Avant de présenter leurs réquisitions, lundi 4 juin, les procureurs Marjorie Obadia et Laurent Michel se sont presque excusés de l'impuissance répressive du ministère public. Si "la réprobation sociale se mesure à la hauteur des peines prononcées", a souligné Mme Obadia, celles encourues par les prévenus au procès de l'Erika ne peuvent paraître que "dérisoires" au regard de l'ampleur de la catastrophe écologique qu'a représenté, en décembre 1999, le naufrage du pétrolier au large des côtes bretonnes.

L'enjeu de ces trois mois d'audience ne saurait donc se résumer aux peines demandées : pour le délit de "pollution par imprudence et négligence", 375 000 euros d'amende contre les sociétés du groupe Total et la société italienne de classification des navires, RINA; 75 000 euros d'amende contre l'armateur Giuseppe Savarese et le gestionnaire du navire Antonio Pollara, soit le maximum prévu par la loi au moment des faits, et 10 000 euros d'amende contre le capitaine indien Karun Mathur. Pour le délit de "mise en danger de la vie d'autrui" retenu contre MM. Savarese et Pollara, les procureurs ont requis un an d'emprisonnement avec sursis.
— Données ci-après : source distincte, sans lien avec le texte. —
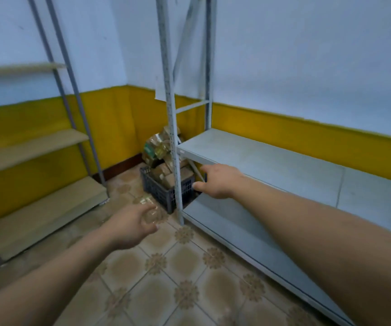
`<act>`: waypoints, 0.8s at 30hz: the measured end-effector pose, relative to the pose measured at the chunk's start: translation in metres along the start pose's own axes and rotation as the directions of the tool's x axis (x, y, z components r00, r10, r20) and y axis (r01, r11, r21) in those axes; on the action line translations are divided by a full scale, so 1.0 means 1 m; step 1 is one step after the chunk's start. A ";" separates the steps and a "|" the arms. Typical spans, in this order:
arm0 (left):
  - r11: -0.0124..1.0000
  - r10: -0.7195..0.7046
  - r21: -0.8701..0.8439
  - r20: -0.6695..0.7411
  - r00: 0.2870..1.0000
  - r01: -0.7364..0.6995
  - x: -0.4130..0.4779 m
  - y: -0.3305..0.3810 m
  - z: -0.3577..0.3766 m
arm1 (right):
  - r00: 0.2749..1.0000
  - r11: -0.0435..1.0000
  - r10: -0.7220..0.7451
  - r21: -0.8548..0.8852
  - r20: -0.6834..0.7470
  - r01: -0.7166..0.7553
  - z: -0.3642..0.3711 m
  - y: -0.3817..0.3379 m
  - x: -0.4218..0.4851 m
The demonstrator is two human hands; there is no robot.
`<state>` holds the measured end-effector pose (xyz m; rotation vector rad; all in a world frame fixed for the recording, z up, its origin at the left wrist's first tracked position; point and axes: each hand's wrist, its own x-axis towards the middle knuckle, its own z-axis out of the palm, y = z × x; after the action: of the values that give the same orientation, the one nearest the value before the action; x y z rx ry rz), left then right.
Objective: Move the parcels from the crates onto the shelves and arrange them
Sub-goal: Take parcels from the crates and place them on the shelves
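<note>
Tiled floor (166, 267) bears a crate (159, 192) of cardboard parcels (166, 172), judged light, stiff, best gripped by the sides; my right hand (218, 182) reaches open, left hand (128, 228) holds a clear-wrapped packet (150, 214).

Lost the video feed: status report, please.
Right hand open; left hand grip unclear. Brown cardboard parcels fill dark plastic crate. Grey metal shelf post before it.
</note>
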<state>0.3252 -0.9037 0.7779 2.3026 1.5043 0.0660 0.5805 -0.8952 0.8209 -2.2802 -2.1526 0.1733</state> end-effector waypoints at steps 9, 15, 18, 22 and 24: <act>0.977 -0.200 -0.085 -0.027 0.980 0.197 0.056 -0.112 -0.025 | 0.988 0.989 -0.145 0.026 0.049 0.144 0.018 -0.073 0.138; 0.933 -0.339 -0.138 -0.029 0.940 0.332 0.127 -0.165 -0.043 | 0.974 0.975 -0.216 0.077 0.074 0.210 0.026 -0.097 0.252; 0.903 -0.402 -0.175 -0.030 0.915 0.391 0.153 -0.194 -0.051 | 0.960 0.964 -0.260 0.085 0.101 0.252 0.024 -0.117 0.307; 0.858 -0.475 -0.216 0.012 0.880 0.466 0.180 -0.235 -0.054 | 0.934 0.950 -0.307 0.116 0.183 0.290 0.033 -0.157 0.360; 0.846 -0.490 -0.223 0.029 0.871 0.484 0.195 -0.258 -0.054 | 0.920 0.944 -0.328 0.113 0.215 0.311 0.043 -0.178 0.385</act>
<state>0.1692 -0.6241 0.7056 1.6944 1.9438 0.1222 0.4210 -0.5041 0.7616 -1.9131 -2.5427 0.5314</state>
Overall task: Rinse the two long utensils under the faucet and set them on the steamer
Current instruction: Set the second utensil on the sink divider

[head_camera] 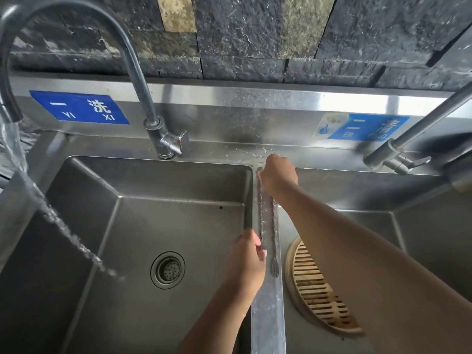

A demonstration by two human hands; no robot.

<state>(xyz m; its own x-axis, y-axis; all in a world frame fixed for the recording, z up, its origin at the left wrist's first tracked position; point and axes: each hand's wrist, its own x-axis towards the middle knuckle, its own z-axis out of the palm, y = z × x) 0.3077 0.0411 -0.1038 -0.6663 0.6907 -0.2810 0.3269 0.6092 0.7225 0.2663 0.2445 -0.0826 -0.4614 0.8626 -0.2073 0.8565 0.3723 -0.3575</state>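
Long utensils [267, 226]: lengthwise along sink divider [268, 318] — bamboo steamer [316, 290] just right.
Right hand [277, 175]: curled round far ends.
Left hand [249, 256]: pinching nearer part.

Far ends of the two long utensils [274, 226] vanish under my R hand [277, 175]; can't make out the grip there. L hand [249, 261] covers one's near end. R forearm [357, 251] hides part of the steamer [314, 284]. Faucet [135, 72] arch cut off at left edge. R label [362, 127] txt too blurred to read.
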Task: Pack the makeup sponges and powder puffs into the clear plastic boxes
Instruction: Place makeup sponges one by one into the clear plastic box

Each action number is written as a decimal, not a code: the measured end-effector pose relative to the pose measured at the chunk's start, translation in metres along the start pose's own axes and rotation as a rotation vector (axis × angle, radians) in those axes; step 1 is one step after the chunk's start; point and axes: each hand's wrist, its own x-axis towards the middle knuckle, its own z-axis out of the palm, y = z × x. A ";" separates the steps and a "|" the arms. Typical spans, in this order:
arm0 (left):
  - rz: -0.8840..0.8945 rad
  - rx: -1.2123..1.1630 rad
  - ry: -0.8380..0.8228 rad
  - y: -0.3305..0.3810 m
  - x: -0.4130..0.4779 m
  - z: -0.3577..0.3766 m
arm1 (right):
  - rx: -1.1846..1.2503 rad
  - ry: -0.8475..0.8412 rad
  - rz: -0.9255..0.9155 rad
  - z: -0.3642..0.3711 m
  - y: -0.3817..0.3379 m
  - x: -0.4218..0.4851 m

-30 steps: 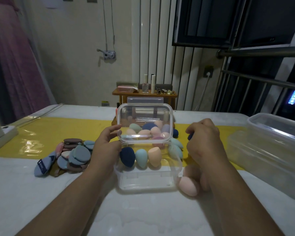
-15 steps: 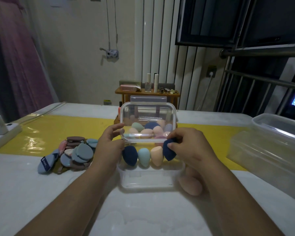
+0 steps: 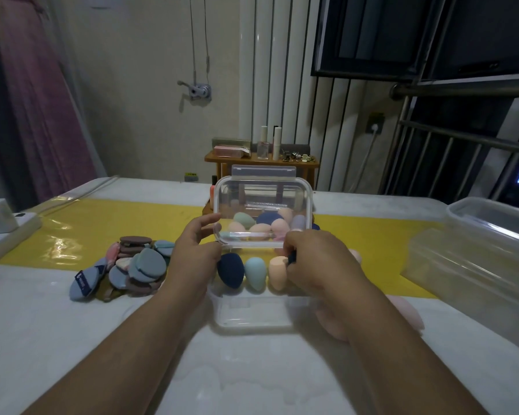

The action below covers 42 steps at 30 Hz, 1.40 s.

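**Right hand (image 3: pixel 319 266) has driven its sponge down into the row**

Half a second ago the dark sponge (image 3: pixel 292 258) showed whole beside the peach sponge (image 3: pixel 277 274). Now only a sliver peeks from the pinching fingers, pressed in at the right end of the row inside the box (image 3: pixel 252 317). The navy sponge (image 3: pixel 230 269) and teal sponge (image 3: pixel 255 274) stand where they stood.

The fit looks tight. Sponges on end spring back, so wedging a fourth in could tip the peach one or pop it forward. The lid (image 3: pixel 264 196) stands upright just behind the knuckles, and a knock might swing it down. The left hand (image 3: pixel 195 256) grips the box's left wall by the lid's corner, which should stop a skid.

Loose sponges (image 3: pixel 264 224) show through the lid. The puffs (image 3: pixel 138 265) lie well left. Pink sponges (image 3: pixel 403 310) sit by the right forearm, which could roll them away.
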 end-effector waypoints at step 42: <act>-0.006 0.038 -0.002 0.008 -0.007 0.001 | -0.077 -0.080 0.140 0.004 0.004 0.009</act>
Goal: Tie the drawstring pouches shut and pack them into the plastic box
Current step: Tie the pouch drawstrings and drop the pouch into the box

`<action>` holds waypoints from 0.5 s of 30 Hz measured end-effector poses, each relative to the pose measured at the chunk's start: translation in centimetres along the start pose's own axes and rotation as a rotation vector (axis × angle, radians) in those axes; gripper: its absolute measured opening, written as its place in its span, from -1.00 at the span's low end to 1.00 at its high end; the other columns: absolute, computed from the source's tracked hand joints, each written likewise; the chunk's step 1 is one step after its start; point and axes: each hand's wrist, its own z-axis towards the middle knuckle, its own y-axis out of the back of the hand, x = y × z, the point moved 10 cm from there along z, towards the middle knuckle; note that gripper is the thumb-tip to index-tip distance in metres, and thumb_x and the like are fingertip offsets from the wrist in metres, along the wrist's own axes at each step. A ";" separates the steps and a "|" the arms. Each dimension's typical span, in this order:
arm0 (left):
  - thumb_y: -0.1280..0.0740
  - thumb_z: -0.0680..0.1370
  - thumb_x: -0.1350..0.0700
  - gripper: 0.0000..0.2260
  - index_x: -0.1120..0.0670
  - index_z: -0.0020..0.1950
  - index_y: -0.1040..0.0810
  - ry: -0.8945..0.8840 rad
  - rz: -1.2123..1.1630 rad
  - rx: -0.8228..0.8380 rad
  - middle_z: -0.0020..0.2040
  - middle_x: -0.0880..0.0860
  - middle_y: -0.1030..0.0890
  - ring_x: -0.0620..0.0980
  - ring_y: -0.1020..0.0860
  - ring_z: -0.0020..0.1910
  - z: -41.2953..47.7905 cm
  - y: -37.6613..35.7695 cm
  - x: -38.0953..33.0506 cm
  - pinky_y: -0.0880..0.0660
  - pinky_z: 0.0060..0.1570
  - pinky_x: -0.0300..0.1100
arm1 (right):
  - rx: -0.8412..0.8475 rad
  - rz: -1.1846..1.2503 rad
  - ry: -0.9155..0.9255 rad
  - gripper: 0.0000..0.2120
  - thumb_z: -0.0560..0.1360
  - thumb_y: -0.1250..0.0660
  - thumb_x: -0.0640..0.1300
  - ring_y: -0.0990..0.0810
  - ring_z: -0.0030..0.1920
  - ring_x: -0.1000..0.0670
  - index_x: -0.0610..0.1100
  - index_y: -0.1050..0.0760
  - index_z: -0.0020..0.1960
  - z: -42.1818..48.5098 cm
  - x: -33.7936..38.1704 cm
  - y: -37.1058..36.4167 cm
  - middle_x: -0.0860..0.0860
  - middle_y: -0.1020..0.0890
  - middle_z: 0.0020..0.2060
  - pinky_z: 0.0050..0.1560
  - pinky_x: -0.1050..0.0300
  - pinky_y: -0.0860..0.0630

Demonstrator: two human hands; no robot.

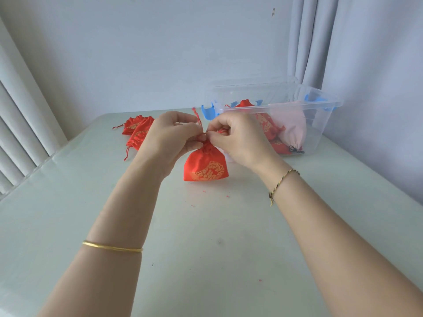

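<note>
- We see a thin, smooth gold bangle (112, 248) around the left forearm, well nearer than the left hand (169, 138).
- We see a yellow-and-dark braided cord bracelet (283, 179) just behind the right hand (238, 138), its knotted tail dangling.
- Both forearms are bare.

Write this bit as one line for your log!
tying | left hand, right hand: pinching red drawstring cord | red gold-patterned fabric pouch: on pale table | clear plastic box: pouches inside

no readable text or numbers, red pouch (201, 160) with gold embroidery (209, 173) too indistinct to read
</note>
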 end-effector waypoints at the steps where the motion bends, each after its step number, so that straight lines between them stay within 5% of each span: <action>1: -0.32 0.47 0.36 -0.80 0.20 0.06 -0.47 -0.014 0.012 0.022 -0.14 0.13 -0.56 -0.07 -0.61 -0.29 0.0 -0.1 -0.2 -0.55 -0.27 -0.30 | -0.012 0.067 -0.036 -0.88 0.41 -0.33 -0.30 -0.41 -0.50 0.26 -0.16 -0.59 -0.27 0.0 -0.5 0.1 0.19 -0.44 -0.54 -0.40 0.44 -0.28; 5: -0.36 0.41 0.33 -0.72 0.03 0.01 -0.46 -0.155 0.334 -0.065 0.05 0.03 -0.53 -0.08 -0.58 -0.22 -0.7 0.4 -2.1 -0.56 0.03 -0.05 | -0.025 0.434 -0.269 -0.74 0.41 -0.35 -0.29 -0.27 -0.58 0.18 -0.08 -0.50 -0.42 -0.3 -3.1 -0.7 0.13 -0.37 -0.60 -0.51 0.34 -0.19; 9: -0.33 0.41 0.27 -0.78 -0.07 -0.20 -0.47 -0.340 0.551 -0.119 -0.04 0.03 -0.50 -0.14 -0.48 -0.23 -1.5 -0.2 -4.6 -0.40 -0.30 -0.27 | -0.006 0.633 -0.449 -0.75 0.43 -0.33 -0.32 -0.17 -0.59 0.12 -0.18 -0.45 -0.42 -0.7 -4.7 -1.7 0.04 -0.29 -0.56 -0.51 0.23 -0.09; 12: -0.38 0.40 0.20 -0.84 -0.08 -0.24 -0.53 -0.443 0.759 -0.128 -0.08 -0.01 -0.42 -0.13 -0.43 -0.15 -1.9 -1.0 -5.4 -0.33 -0.23 -0.38 | 0.008 0.700 -0.497 -0.76 0.44 -0.33 -0.31 -0.16 -0.63 0.14 -0.18 -0.42 -0.38 -0.8 -4.8 -1.9 0.04 -0.29 -0.56 -0.55 0.28 -0.10; 15: -0.43 0.40 0.11 -0.94 -0.03 -0.17 -0.60 -0.453 0.811 -0.146 -0.12 -0.07 -0.35 -0.09 -0.41 -0.07 -1.9 -1.0 -5.1 -0.30 -0.10 -0.28 | 0.038 0.769 -0.529 -0.76 0.45 -0.32 -0.31 -0.17 -0.63 0.16 -0.17 -0.40 -0.36 -0.9 -4.8 -2.3 0.04 -0.30 -0.57 -0.56 0.31 -0.11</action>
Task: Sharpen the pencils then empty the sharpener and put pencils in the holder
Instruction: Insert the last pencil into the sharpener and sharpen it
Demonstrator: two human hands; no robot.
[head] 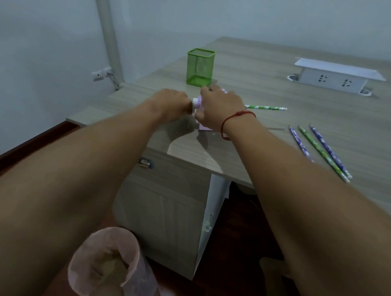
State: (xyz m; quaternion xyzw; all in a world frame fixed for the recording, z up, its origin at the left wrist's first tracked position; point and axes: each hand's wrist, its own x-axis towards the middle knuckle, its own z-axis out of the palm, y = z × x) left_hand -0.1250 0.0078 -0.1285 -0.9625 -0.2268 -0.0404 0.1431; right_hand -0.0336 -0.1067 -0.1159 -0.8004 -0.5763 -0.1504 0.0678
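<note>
A pink and white desk sharpener [204, 126] stands near the table's front left corner, mostly hidden under my hands. My right hand [218, 110] presses down on its body. My left hand [173, 104] is closed on the white crank [195, 102] at its left side. A green patterned pencil [267, 107] sticks out of the sharpener to the right. Three more pencils [322, 150], two purple and one green, lie side by side on the table at the right. The green mesh holder [200, 66] stands empty just behind my hands.
A white socket box [333, 77] sits at the back right of the wooden table [348, 115]. Under the table is a cabinet with a lock [144, 163]. A bin lined with a pink bag [106, 264] stands on the floor below my arms.
</note>
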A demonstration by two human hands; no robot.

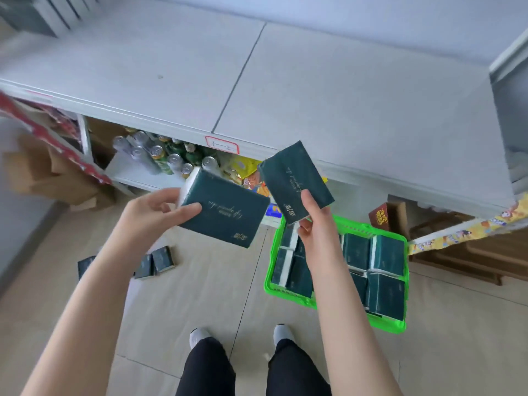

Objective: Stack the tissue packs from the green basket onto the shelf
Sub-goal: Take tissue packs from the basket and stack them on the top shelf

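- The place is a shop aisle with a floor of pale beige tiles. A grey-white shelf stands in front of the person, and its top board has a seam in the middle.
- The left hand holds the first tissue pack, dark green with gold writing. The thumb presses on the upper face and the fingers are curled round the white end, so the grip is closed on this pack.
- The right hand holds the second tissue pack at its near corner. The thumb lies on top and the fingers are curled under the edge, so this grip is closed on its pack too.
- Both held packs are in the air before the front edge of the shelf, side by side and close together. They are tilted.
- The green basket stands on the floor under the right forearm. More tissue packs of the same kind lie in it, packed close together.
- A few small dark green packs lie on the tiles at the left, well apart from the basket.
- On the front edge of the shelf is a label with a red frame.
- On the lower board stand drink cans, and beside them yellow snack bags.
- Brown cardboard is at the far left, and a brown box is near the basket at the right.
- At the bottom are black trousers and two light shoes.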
Ce "décalage" entre la gravité des faits reprochés et leur sanction pénale a conduit le ministère public à faire une incursion exceptionnelle hors de son champ de compétence, en invitant le tribunal à "faire œuvre de jurisprudence tant au pénal que sur l'action civile", c'est-à-dire à reconnaître pour la première fois le "préjudice écologique" sollicité par les parties civiles –les régions et les communes du littoral touchées par la pollution pétrolière –et évalué par elles à 1 milliard d'euros.

Mais la première étape de ce processus judiciaire est celle de la responsabilité pénale des prévenus, que se sont attachés à démontrer les deux procureurs. Il leur fallait pour cela remonter à "la cause essentielle" du naufrage qui, selon M. Michel, tient à "la corrosion structurelle manifeste, évidente et généralisée" du navire pétrolier.

"L'ÉCONOMIE AU DÉTRIMENT DE LA SÉCURITÉ"

A l'armateur et au gestionnaire de l'Erika, le procureur a reproché une "imprudence" et une "désinvolture sérieuse" dans l'entretien du bâtiment, qui les a notamment conduits à réduire "de trois à un" le montant des réparations nécessaires lors de l'arrêt de l'Erika sur le chantier de Bijela (Monténégro) à l'été 1998. "A chaque fois, on a choisi l'économie au détriment de la sécurité. Cette désinvolture, vous la sanctionnerez!", a-t-il lancé au tribunal.

La même légèreté a été reprochée à la société italienne de classification du navire, RINA qui, selon le ministère public, n'a pas su distinguer entre la mission de contrôle qui lui incombait et l'intérêt commercial de son client. "Il y a du ménage à faire dans ces sociétés. Les petits services au client, ça peut se rendre dans le petit commerce, mais pas lorsqu'on est une société de classification!", a observé le procureur.

Quant au capitaine indien Karun Mathur, qui ne s'est jamais présenté à l'audience, il a eu droit lui aussi, à sa volée de critiques. "C'est une saine réaction des marchés que d'avoir écarté le capitaine Mathur. Lorsqu'on se comporte comme lui, on ne mérite pas d'être commandant de navire", a dit M. Michel.
Mais, c'est évidemment sur la responsabilité pénale de Total que le ministère public était le plus attendu. Reprenant l'historique du "vetting", cette procédure de contrôle technique et d'évaluation des navires mise en place par les grands affréteurs après les premières catastrophes pétrolières, M. Michel a affirmé : "Le vetting, c'est fait pour conjurer un risque dont on a conscience".

A l'appui de sa démonstration, il a cité la longue liste des instructions au voyage de Total qui, selon lui, "exigeait une coordination avec le bord, donc un contrôle permanent". "On ne peut pas dire aux uns, ne me réglementez pas, parce que je suis responsable et dire ensuite aux autres, je suis irresponsable, donc je suis libre. La liberté absolue et irresponsable, dans notre monde, ça n'existe pas!", a observé le procureur, en pointant la "faculté contributive" de Total, "premier groupe industriel d'Europe continentale". "A tout seigneur, tout honneur", a conclu le procureur.